In order to fill the parsing table, we have to establish what grammar rule the parser should choose if it sees a nonterminal A on the top of its stack and a symbol a on its input stream. It is easy to see that such a rule should be of the form A → w and that the language corresponding to w should have at least one string starting with a. For this purpose we define the First-set of w, written here as Fi(w), as the set of terminals that can be found at the start of some string in w, plus ε if the empty string also belongs to w. Given a grammar with the rules A₁ → w₁, …, A_n → w_n, we can compute the Fi(w_i) and Fi(A_i) for every rule as follows:

initialize every Fi(A_i) with the empty set
add Fi(w_i) to Fi(A_i) for every rule A_i → w_i, where Fi is defined as follows:
- Fi(aw') = { a } for every terminal a
- Fi(Aw') = Fi(A) for every nonterminal A with ε not in Fi(A)
- Fi(Aw' ) = (Fi(A) \ { ε }) ∪ Fi(w' ) for every nonterminal A with ε in Fi(A)
- Fi(ε) = { ε }
add Fi(w_i) to Fi(A_i) for every rule A_i → w_i
do steps 2 and 3 until all Fi sets stay the same.

The result is the least fixed point solution to the following system:

Fi(A) ⊇ Fi(w) for each rule A → w
Fi(a) ⊇ { a }, for each terminal a
Fi(w₀w₁) ⊇ Fi(w₀)·Fi(w₁), for all words w₀ and w₁
Fi(ε) ⊇ {ε}

where, for sets of words U and V, the truncated product is defined by $U\cdot V=\{(uv):1\mid u\in U,v\in V\}$ , and w:1 denotes the initial length-1 prefix of words w of length 2 or more, or w, itself, if w has length 0 or 1.

Unfortunately, the First-sets are not sufficient to compute the parsing table. This is because a right-hand side w of a rule might ultimately be rewritten to the empty string. So the parser should also use the rule A → w if ε is in Fi(w) and it sees on the input stream a symbol that could follow A. Therefore, we also need the Follow-set of A, written as Fo(A) here, which is defined as the set of terminals a such that there is a string of symbols αAaβ that can be derived from the start symbol. We use $ as a special terminal indicating end of input stream, and S as start symbol.

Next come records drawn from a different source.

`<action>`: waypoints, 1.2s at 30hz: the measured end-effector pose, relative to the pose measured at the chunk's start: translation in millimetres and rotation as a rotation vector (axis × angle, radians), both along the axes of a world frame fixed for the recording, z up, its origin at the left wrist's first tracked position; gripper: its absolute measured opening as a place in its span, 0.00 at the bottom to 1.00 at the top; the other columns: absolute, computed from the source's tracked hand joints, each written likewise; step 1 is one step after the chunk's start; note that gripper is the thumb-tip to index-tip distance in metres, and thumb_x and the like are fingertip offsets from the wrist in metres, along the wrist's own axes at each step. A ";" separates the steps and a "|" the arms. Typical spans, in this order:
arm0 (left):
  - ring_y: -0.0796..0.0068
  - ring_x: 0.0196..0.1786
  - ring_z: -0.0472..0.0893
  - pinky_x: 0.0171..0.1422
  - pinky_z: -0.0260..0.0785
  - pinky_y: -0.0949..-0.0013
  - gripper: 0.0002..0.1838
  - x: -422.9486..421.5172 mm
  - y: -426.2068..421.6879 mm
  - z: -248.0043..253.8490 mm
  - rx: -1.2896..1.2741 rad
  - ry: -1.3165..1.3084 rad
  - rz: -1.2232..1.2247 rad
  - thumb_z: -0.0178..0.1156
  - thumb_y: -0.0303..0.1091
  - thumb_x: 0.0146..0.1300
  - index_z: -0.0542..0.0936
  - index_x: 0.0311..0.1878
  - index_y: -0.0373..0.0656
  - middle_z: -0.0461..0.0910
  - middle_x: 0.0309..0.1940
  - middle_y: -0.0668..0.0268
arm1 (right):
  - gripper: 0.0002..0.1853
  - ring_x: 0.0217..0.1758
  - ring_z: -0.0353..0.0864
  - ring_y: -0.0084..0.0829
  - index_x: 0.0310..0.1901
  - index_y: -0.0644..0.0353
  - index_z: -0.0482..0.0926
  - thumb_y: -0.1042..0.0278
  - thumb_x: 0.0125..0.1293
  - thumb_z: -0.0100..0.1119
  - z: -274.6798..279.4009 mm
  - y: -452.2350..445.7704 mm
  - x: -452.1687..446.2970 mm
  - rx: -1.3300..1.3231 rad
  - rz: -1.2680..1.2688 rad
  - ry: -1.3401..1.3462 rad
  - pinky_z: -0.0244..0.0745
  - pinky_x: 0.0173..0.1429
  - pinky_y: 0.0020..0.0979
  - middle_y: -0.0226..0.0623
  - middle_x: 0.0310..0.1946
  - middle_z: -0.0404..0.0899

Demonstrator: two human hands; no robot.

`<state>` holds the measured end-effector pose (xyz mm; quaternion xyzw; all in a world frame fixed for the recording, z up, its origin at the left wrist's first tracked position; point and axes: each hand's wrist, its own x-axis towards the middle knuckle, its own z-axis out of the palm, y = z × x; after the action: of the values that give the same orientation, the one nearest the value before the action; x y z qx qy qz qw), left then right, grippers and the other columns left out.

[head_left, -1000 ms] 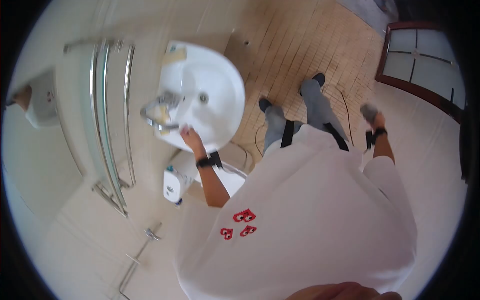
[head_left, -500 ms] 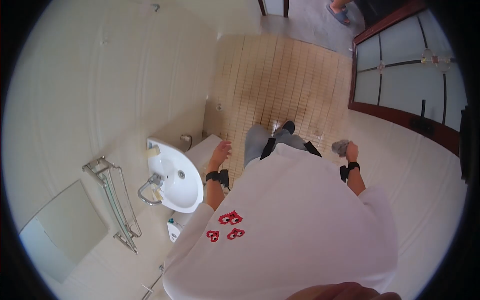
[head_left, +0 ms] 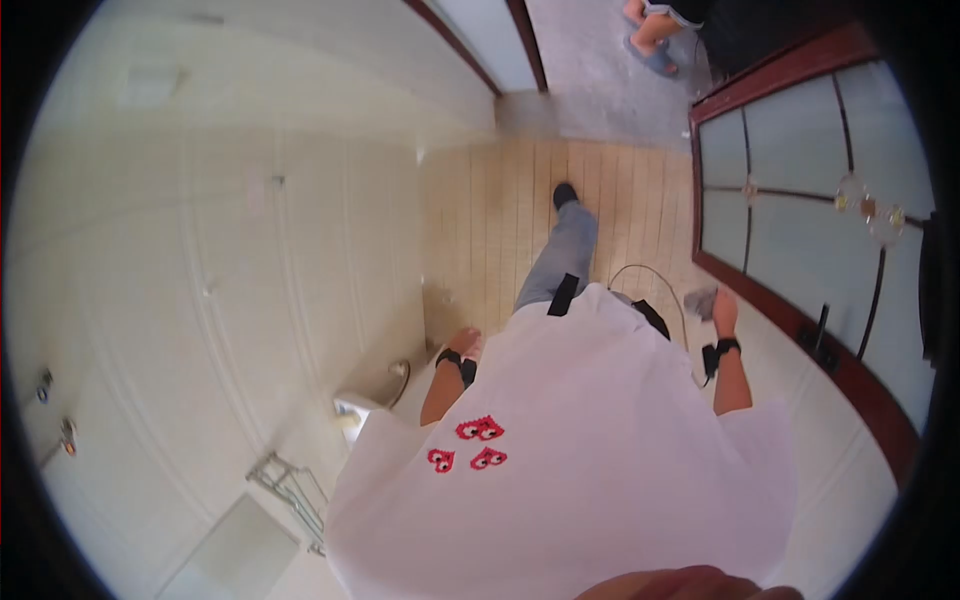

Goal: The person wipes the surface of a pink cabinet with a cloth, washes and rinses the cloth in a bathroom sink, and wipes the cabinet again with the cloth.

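Observation:
A crumpled grey cloth (head_left: 702, 303) is gripped in my right hand (head_left: 726, 313), which hangs at my side near the open door. The cloth bunches out to the left of my fingers. My left hand (head_left: 467, 342) hangs low on the other side, beside the tiled wall, with nothing in it. Its fingers look loosely apart, though they are somewhat blurred. A black strap with a small dark box sits on each wrist. Behind my left arm the white washbasin (head_left: 350, 412) shows only in part.
The door (head_left: 780, 220) with frosted panes and a red-brown frame stands on the right. Ahead, tan floor tiles (head_left: 500, 210) meet the grey floor (head_left: 610, 100) past the doorway. Another person's slippered feet (head_left: 652, 55) are there. A metal towel rack (head_left: 285, 485) and mirror (head_left: 235, 550) are at lower left.
I have stepped forward, nearer the doorway, with one leg stretched ahead. The basin, rack and mirror have slid back and down in view. The cloth stays in my right hand.

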<state>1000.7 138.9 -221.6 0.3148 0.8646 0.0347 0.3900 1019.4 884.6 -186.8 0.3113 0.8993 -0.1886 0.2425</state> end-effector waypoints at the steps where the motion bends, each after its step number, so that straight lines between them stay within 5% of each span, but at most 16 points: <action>1: 0.63 0.44 0.87 0.45 0.79 0.56 0.17 -37.8 7.8 -3.4 0.011 0.009 -0.006 0.56 0.42 0.75 0.85 0.55 0.43 0.88 0.44 0.57 | 0.27 0.57 0.80 0.65 0.44 0.69 0.82 0.55 0.79 0.36 10.4 -5.0 -1.0 0.005 -0.208 0.007 0.72 0.62 0.59 0.63 0.50 0.84; 3: 0.58 0.45 0.87 0.49 0.79 0.53 0.19 -119.9 23.1 1.4 0.192 -0.416 0.402 0.54 0.45 0.76 0.86 0.47 0.40 0.88 0.44 0.54 | 0.29 0.59 0.79 0.67 0.47 0.69 0.84 0.51 0.78 0.37 7.0 10.3 -1.0 0.045 -0.130 -0.124 0.71 0.64 0.59 0.62 0.53 0.84; 5: 0.56 0.45 0.87 0.53 0.79 0.56 0.20 -215.3 56.2 21.9 0.122 -0.266 0.776 0.53 0.46 0.76 0.86 0.49 0.39 0.88 0.42 0.53 | 0.31 0.60 0.79 0.69 0.53 0.70 0.84 0.48 0.77 0.38 -15.2 21.4 9.5 -0.076 -0.544 -0.158 0.69 0.67 0.59 0.63 0.51 0.85; 10: 0.65 0.43 0.88 0.51 0.80 0.61 0.16 -429.2 148.7 98.3 0.345 -0.019 0.968 0.56 0.40 0.76 0.83 0.57 0.42 0.88 0.42 0.54 | 0.29 0.27 0.85 0.38 0.50 0.63 0.86 0.47 0.79 0.39 -13.5 29.3 -71.8 -0.321 -1.248 -0.006 0.75 0.21 0.35 0.42 0.41 0.88; 13: 0.69 0.43 0.88 0.50 0.79 0.63 0.16 -510.7 193.3 144.3 0.479 -0.087 1.007 0.57 0.39 0.76 0.83 0.58 0.42 0.89 0.44 0.57 | 0.27 0.30 0.85 0.38 0.55 0.62 0.83 0.49 0.79 0.40 -10.1 33.7 -174.0 -0.601 -1.639 0.348 0.72 0.20 0.32 0.44 0.46 0.87; 15: 0.69 0.43 0.87 0.49 0.79 0.64 0.16 -541.8 212.1 156.1 0.456 -0.142 1.065 0.56 0.40 0.76 0.82 0.59 0.41 0.89 0.44 0.58 | 0.22 0.52 0.89 0.43 0.62 0.55 0.80 0.55 0.82 0.38 -29.6 64.6 -237.0 -0.869 -1.615 0.315 0.91 0.45 0.40 0.39 0.57 0.86; 18: 0.70 0.43 0.87 0.49 0.79 0.65 0.17 -548.9 216.5 154.5 0.409 -0.214 1.163 0.55 0.40 0.77 0.82 0.59 0.41 0.88 0.45 0.59 | 0.22 0.48 0.88 0.49 0.64 0.57 0.76 0.55 0.82 0.37 -38.7 82.2 -359.4 -1.003 -1.766 0.242 0.84 0.31 0.34 0.42 0.59 0.83; 21: 0.73 0.41 0.85 0.44 0.79 0.65 0.17 -533.8 196.3 124.6 0.412 -0.099 1.276 0.55 0.41 0.79 0.82 0.59 0.40 0.87 0.44 0.62 | 0.23 0.42 0.87 0.49 0.69 0.54 0.69 0.51 0.81 0.41 -40.6 80.7 -506.5 -1.243 -1.550 0.051 0.62 0.20 0.26 0.44 0.61 0.79; 23: 0.71 0.39 0.85 0.42 0.79 0.64 0.17 -495.5 200.9 116.8 0.168 -0.020 1.436 0.52 0.42 0.80 0.83 0.55 0.40 0.87 0.42 0.61 | 0.22 0.37 0.85 0.44 0.66 0.50 0.71 0.47 0.80 0.44 -3.7 49.7 -601.7 -0.995 -1.560 0.014 0.56 0.21 0.22 0.41 0.57 0.79; 25: 0.63 0.38 0.87 0.45 0.79 0.60 0.19 -475.5 212.3 124.9 -0.084 -0.322 1.316 0.50 0.42 0.77 0.85 0.43 0.38 0.87 0.33 0.56 | 0.21 0.32 0.82 0.40 0.60 0.47 0.75 0.44 0.80 0.43 -19.6 47.1 -672.0 -1.130 -1.493 -0.130 0.56 0.20 0.21 0.38 0.47 0.82; 26: 0.63 0.32 0.86 0.39 0.78 0.56 0.20 -423.6 203.7 87.8 0.170 0.013 0.933 0.47 0.41 0.76 0.83 0.36 0.39 0.85 0.31 0.58 | 0.21 0.32 0.82 0.40 0.60 0.47 0.75 0.44 0.80 0.43 -13.5 44.1 -708.7 -1.142 -1.472 -0.125 0.56 0.20 0.21 0.38 0.47 0.82; 27: 0.65 0.29 0.83 0.32 0.77 0.58 0.16 -439.9 245.7 113.8 0.070 -0.581 1.735 0.50 0.41 0.75 0.83 0.38 0.41 0.84 0.30 0.63 | 0.21 0.30 0.81 0.38 0.58 0.47 0.76 0.43 0.80 0.42 -7.0 34.8 -743.3 -1.137 -1.365 -0.198 0.55 0.19 0.21 0.36 0.44 0.82; 29: 0.67 0.31 0.84 0.29 0.76 0.62 0.12 -465.2 301.1 160.9 -0.048 -0.670 2.030 0.54 0.39 0.74 0.83 0.43 0.43 0.85 0.34 0.65 | 0.21 0.27 0.79 0.35 0.56 0.46 0.77 0.43 0.81 0.40 1.2 17.7 -796.5 -1.202 -1.118 -0.319 0.53 0.17 0.22 0.34 0.41 0.83; 31: 0.68 0.40 0.86 0.37 0.80 0.61 0.13 -403.6 289.8 82.6 0.094 -0.674 1.584 0.58 0.41 0.73 0.84 0.52 0.45 0.86 0.38 0.64 | 0.22 0.27 0.78 0.34 0.56 0.48 0.77 0.43 0.81 0.38 -11.5 16.5 -841.2 -1.280 -0.952 -0.450 0.57 0.19 0.23 0.35 0.41 0.83; 33: 0.62 0.44 0.87 0.45 0.82 0.52 0.16 -402.7 339.6 101.9 0.285 -0.428 1.480 0.60 0.43 0.73 0.85 0.57 0.47 0.88 0.42 0.60 | 0.23 0.27 0.79 0.34 0.56 0.48 0.78 0.43 0.81 0.37 8.1 10.7 -873.4 -1.227 -0.878 -0.428 0.61 0.20 0.25 0.35 0.41 0.83; 36: 0.55 0.45 0.87 0.51 0.80 0.46 0.19 -412.7 367.4 55.2 0.104 -0.260 1.278 0.61 0.46 0.72 0.85 0.59 0.45 0.89 0.44 0.59 | 0.24 0.27 0.79 0.34 0.57 0.48 0.78 0.43 0.81 0.35 -7.2 2.6 -918.6 -1.221 -0.824 -0.426 0.67 0.22 0.28 0.35 0.39 0.84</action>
<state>588.0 506.3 -166.4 -0.2493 0.8244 0.3392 0.3784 100.8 887.2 -194.0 0.4618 0.3805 -0.6631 0.4498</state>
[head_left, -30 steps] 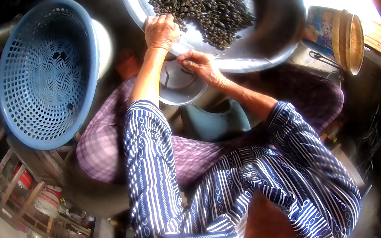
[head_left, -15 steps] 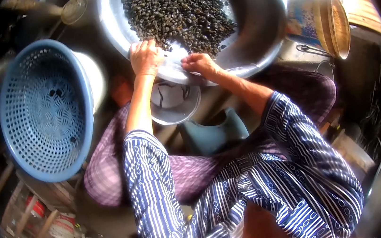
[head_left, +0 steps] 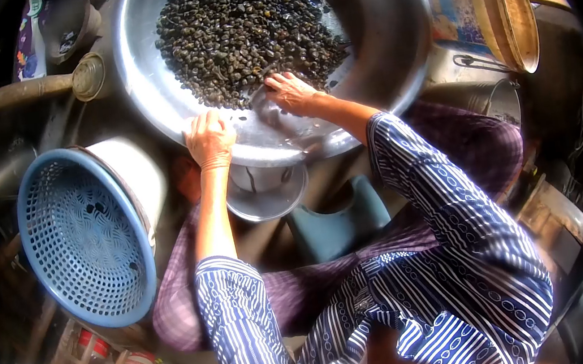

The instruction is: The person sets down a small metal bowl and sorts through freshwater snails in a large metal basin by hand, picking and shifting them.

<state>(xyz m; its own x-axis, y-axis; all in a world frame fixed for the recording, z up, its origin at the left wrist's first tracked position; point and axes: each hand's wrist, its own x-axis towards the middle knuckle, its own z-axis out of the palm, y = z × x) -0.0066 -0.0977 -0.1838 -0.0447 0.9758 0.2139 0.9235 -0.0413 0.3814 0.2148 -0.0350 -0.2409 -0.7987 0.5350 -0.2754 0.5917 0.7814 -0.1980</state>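
Observation:
A wide metal basin holds a heap of small dark shellfish. At its near left rim is my left hand, its fingers bent over the edge and gripping it. My right hand is inside the basin at the near edge of the heap. Its fingers are curled down, the tips partly hidden, and I cannot make out what they hold. A blurred, shiny patch lies just below that hand. A few loose shells lie on the bare metal between the hands.
On the left, a blue perforated basket leans against a white bucket. A clear tub and a teal stool stand below the basin. A worn bucket lies at right, near metal tongs. A wooden-handled ladle is upper left.
My hands have moved apart: the left stays by the rim, while the right has shifted into the basin toward the shellfish. The camera view has tilted, showing things lower.

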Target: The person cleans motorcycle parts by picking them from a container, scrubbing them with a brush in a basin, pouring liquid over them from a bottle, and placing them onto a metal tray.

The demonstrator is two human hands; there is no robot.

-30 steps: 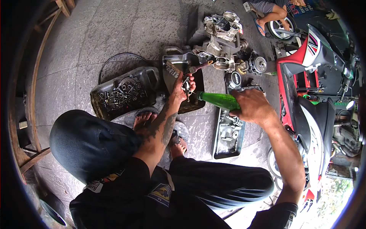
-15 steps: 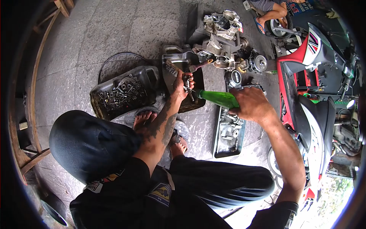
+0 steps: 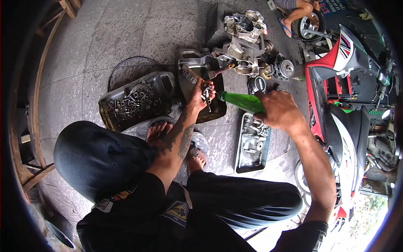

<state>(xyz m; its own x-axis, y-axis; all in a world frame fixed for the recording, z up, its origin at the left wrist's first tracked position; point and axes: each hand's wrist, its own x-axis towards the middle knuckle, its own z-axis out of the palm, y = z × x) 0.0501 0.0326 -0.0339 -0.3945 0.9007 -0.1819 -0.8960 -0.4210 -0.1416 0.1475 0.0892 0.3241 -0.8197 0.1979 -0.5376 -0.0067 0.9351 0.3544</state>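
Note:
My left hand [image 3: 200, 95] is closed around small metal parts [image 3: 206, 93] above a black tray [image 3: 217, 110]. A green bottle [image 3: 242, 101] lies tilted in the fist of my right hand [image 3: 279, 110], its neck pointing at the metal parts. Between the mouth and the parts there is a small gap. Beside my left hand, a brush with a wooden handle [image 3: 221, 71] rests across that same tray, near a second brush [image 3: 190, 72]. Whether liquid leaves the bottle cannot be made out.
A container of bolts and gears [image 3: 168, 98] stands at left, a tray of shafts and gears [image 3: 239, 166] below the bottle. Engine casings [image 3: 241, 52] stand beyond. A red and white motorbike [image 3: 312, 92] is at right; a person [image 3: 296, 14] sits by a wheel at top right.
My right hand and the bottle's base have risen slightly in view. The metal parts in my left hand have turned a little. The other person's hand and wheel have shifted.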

Computing the Follow-sets for the nonterminals in a grammar can be done as follows:

initialize Fo(S) with { $ } and every other Fo(A_i) with the empty set
if there is a rule of the form A_j → wA_iw' , then
- if the terminal a is in Fi(w' ), then add a to Fo(A_i)
- if ε is in Fi(w' ), then add Fo(A_j) to Fo(A_i)
- if w' has length 0, then add Fo(A_j) to Fo(A_i)
repeat step 2 until all Fo sets stay the same.

This provides the least fixed point solution to the following system:

Fo(S) ⊇ {$}
Fo(A) ⊇ Fi(w)·Fo(B) for each rule of the form B → ... A w

Now we can define exactly which rules will appear where in the parsing table. If T[A, a] denotes the entry in the table for nonterminal A and terminal a, then

T[A,a] contains the rule A → w if and only if

a is in Fi(w) or

ε is in Fi(w) and a is in Fo(A).

Equivalently: T[A, a] contains the rule A → w for each a ∈ Fi(w)·Fo(A).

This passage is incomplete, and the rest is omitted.